▶ [What needs to be done]: Counting only lines that contain "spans", how many are there in the records below? Give the figure alone.

▶ [Records for this exercise]:
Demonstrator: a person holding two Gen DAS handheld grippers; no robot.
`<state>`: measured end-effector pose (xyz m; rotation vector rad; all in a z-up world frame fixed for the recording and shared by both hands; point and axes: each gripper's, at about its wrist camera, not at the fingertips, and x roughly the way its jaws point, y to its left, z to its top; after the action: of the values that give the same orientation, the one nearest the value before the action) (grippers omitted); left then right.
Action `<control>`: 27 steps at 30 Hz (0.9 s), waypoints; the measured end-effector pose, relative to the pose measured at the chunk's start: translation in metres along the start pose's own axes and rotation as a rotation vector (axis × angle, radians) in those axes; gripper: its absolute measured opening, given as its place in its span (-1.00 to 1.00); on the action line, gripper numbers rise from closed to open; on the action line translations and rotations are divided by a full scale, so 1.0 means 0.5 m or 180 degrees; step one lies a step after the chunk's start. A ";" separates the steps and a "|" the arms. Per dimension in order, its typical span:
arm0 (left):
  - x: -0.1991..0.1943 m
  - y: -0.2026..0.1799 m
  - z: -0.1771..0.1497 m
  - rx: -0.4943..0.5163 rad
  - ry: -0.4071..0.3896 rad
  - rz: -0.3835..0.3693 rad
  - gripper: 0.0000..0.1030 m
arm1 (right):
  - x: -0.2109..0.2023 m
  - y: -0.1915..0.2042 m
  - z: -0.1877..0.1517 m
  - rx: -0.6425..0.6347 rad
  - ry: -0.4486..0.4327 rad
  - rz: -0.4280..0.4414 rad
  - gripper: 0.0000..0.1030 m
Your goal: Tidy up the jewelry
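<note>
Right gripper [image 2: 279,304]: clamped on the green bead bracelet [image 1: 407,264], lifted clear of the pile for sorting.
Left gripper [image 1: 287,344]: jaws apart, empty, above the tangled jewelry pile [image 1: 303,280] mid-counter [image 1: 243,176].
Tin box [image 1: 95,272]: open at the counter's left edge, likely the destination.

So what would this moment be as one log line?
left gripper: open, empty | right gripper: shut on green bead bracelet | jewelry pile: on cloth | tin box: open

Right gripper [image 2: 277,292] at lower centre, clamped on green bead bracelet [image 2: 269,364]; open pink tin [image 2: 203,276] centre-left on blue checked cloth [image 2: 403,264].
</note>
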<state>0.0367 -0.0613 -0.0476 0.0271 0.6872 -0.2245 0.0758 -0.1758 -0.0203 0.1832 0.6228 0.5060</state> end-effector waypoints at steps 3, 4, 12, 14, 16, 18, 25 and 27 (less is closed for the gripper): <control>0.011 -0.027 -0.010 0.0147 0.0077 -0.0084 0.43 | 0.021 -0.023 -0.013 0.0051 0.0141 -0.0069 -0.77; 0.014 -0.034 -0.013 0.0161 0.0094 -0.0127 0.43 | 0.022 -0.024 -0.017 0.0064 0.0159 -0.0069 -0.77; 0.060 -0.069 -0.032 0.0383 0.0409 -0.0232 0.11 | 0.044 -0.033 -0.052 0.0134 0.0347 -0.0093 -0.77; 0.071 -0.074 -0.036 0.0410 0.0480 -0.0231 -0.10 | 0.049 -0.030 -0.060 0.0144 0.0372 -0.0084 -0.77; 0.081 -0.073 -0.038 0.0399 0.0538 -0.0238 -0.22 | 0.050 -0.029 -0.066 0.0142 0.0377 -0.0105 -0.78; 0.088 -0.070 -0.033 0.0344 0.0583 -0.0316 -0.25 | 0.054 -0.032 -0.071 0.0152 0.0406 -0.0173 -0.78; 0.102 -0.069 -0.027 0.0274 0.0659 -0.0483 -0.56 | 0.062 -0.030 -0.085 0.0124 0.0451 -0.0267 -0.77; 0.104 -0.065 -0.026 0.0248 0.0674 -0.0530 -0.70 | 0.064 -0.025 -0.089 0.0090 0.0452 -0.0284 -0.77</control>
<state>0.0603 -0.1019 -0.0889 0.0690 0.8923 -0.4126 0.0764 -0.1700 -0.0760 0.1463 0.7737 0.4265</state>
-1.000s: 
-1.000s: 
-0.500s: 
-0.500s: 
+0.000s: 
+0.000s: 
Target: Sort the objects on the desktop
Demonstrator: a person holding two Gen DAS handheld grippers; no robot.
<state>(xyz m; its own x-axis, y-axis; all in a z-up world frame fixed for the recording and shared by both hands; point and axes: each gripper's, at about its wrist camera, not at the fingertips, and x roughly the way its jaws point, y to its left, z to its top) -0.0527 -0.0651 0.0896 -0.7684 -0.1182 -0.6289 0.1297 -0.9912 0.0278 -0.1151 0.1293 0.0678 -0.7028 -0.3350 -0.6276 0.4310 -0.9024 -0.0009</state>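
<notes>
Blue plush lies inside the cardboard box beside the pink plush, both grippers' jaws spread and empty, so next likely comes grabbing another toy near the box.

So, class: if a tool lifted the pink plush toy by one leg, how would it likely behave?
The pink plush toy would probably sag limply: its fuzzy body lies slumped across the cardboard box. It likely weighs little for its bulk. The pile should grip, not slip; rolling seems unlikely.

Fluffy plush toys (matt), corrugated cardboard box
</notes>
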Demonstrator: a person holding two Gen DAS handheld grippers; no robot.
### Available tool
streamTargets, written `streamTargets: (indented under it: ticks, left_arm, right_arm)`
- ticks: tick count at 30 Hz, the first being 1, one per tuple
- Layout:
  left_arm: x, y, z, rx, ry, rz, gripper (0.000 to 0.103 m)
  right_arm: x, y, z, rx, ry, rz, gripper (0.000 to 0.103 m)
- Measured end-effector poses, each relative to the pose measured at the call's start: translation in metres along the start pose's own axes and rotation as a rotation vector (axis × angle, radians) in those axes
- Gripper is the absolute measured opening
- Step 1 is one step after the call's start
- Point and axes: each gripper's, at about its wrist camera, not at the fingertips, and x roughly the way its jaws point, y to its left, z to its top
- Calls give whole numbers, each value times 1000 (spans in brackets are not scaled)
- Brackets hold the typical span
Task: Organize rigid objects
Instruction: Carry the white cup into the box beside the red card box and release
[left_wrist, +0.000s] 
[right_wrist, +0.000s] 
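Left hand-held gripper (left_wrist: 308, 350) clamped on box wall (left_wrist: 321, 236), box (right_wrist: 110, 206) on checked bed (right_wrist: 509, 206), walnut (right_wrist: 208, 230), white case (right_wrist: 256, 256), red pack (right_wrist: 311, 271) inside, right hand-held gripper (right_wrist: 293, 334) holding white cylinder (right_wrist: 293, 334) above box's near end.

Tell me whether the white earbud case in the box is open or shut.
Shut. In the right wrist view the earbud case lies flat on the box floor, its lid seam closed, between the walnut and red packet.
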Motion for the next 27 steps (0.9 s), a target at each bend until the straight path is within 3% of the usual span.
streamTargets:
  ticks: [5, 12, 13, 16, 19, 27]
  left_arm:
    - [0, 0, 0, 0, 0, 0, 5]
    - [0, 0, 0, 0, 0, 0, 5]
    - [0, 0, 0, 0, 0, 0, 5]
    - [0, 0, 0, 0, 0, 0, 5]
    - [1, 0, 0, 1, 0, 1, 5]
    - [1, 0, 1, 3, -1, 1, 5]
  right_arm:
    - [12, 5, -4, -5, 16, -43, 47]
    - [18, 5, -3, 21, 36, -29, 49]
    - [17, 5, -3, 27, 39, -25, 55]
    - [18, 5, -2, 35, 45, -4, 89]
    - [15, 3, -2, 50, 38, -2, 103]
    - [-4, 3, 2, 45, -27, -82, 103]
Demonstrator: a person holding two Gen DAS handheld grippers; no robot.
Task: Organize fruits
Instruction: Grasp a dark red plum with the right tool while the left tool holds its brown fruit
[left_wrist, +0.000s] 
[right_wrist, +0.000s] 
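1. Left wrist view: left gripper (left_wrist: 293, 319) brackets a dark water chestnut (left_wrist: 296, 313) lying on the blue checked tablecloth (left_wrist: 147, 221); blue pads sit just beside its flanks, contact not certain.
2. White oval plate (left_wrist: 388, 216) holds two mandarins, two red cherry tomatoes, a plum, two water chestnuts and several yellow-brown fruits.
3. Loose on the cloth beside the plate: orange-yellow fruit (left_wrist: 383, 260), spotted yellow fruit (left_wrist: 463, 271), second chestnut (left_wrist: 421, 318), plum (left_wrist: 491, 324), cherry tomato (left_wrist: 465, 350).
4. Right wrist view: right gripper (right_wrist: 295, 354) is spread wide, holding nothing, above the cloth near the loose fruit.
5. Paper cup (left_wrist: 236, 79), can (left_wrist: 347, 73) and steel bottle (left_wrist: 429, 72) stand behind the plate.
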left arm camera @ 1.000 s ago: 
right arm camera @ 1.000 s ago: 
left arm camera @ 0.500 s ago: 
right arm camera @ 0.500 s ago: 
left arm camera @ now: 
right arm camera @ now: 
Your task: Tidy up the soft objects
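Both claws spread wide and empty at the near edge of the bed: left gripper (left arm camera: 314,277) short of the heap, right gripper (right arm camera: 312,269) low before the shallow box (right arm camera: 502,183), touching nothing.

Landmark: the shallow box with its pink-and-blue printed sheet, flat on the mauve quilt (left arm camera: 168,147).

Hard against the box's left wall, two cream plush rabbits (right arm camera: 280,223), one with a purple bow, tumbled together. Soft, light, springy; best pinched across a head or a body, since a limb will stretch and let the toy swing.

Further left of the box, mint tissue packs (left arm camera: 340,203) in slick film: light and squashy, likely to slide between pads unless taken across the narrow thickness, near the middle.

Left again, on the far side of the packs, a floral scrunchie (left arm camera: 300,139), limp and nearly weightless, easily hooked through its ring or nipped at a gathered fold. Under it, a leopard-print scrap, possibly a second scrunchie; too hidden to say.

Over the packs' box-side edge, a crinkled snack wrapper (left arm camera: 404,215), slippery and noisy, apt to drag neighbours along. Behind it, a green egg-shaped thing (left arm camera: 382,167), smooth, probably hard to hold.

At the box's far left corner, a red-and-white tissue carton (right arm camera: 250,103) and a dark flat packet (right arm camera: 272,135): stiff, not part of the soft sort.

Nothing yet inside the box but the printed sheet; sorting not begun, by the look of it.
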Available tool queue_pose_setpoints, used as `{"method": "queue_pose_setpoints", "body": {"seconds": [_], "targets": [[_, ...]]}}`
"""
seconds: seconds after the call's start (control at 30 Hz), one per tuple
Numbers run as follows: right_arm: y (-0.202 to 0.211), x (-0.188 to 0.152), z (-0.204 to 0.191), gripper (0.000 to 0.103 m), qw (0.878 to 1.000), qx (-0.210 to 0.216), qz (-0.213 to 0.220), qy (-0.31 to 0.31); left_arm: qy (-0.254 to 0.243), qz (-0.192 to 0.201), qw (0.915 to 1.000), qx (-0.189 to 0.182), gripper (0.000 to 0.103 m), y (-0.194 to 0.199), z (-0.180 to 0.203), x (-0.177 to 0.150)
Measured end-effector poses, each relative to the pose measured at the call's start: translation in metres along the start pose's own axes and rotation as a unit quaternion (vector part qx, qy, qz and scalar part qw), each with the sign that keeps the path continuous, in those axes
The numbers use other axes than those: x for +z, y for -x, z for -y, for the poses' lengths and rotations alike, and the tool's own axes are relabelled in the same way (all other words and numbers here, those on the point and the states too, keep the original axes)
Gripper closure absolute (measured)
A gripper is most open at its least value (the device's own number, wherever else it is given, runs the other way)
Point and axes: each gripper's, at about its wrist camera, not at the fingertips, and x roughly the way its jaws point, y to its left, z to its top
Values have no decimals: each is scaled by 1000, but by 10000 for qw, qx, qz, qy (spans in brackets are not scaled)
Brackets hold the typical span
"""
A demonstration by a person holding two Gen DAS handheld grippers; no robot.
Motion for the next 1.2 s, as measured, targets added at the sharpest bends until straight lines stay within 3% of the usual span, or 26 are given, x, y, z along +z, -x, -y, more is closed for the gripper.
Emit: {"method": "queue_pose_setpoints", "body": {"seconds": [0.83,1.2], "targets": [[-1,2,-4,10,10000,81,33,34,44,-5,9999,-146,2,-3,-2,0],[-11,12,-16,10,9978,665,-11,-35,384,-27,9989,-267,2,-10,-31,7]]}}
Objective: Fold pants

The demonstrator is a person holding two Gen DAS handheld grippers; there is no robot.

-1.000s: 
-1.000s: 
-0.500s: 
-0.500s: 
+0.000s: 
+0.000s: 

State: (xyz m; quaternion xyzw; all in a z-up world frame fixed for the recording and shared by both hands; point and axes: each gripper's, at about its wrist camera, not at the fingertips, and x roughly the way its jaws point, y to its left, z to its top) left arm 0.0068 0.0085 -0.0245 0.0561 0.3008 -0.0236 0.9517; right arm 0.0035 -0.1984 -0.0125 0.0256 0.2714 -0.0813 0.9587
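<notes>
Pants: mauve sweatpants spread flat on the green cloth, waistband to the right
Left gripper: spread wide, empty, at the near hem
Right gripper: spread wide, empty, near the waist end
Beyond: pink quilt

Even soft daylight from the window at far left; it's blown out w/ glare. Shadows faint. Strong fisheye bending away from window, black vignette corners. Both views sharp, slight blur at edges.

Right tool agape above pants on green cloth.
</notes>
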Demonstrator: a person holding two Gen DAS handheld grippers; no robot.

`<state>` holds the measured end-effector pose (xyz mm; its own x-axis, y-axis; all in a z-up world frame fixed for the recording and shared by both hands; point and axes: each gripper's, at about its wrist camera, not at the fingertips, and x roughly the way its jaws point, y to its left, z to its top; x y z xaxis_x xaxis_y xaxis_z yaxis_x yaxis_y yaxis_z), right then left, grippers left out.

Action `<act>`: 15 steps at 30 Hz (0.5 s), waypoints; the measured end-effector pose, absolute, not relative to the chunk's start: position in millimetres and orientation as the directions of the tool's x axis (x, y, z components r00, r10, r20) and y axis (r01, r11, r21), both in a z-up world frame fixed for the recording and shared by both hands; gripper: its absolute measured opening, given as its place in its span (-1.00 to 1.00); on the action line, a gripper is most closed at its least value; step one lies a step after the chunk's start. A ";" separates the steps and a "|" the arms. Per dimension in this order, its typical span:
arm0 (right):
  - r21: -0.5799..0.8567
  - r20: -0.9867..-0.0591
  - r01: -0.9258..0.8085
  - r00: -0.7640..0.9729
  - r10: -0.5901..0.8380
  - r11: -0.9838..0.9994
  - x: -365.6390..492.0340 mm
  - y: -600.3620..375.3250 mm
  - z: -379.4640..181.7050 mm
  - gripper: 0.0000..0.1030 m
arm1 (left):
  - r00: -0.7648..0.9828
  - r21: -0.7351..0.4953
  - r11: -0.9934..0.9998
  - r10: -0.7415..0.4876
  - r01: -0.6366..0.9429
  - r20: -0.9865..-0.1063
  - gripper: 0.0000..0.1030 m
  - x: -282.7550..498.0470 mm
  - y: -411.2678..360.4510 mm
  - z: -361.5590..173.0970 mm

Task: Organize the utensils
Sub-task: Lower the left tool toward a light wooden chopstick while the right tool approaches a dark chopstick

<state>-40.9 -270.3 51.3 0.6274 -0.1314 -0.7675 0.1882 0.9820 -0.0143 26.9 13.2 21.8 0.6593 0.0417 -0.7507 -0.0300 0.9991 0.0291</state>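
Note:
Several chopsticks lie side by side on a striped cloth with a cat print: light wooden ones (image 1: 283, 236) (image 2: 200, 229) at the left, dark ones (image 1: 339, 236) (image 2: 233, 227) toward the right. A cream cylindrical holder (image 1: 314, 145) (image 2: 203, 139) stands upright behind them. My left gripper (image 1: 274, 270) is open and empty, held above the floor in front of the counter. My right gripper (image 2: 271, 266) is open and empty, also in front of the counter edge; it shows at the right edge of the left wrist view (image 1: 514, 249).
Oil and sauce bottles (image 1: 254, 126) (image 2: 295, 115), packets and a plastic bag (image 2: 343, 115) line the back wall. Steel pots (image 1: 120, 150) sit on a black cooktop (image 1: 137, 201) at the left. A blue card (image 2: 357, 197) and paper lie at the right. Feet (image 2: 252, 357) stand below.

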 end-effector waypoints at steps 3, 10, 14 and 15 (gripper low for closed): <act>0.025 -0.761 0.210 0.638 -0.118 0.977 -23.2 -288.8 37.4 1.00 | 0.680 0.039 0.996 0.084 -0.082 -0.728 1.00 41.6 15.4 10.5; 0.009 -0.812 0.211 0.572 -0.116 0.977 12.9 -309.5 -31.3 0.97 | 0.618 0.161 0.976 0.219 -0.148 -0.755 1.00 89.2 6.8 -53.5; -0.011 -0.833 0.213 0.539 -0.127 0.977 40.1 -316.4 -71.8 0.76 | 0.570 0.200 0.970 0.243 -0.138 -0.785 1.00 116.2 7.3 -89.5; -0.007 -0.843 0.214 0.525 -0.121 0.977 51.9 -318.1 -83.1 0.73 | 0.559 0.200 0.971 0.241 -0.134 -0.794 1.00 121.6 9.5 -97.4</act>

▶ [Task answer]: 2